Your response should consist of the data that follows, repeated in full without alteration.

◇ ◇ ◇ ◇ ◇ ◇ ◇

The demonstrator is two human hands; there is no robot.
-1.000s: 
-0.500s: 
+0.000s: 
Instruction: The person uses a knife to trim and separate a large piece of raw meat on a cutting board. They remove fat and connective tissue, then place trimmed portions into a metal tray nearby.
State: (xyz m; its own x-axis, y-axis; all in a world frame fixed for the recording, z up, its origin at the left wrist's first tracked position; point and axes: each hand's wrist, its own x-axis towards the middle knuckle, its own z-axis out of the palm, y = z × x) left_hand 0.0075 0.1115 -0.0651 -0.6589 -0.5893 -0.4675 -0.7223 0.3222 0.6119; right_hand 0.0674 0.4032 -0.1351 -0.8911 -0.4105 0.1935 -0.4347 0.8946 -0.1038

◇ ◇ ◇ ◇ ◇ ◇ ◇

Task response:
The demonstrator is two human hands; there is no robot.
-1.000s: 
-0.500s: 
+0.000s: 
Instruction: The person uses a knife to trim and separate a large piece of raw meat on a cutting board. They remove fat and connective tissue, then place trimmed portions into a metal tray nearby.
State: (xyz m; its own x-axis, y-axis; all in a world frame fixed for the recording, z up, its origin at the left wrist's first tracked position; point and axes: each hand's wrist, its own x-axis towards the middle knuckle, its own z-axis out of the palm, y = z × x) left_hand 0.0075 0.1115 -0.0651 -0.6589 -0.5893 -0.4675 -0.7223 0.3222 0.6119; right_hand 0.0674 0.4032 -0.1351 -0.8911 -0.4105 0.1935 -0.4347 0.8946 -0.1038

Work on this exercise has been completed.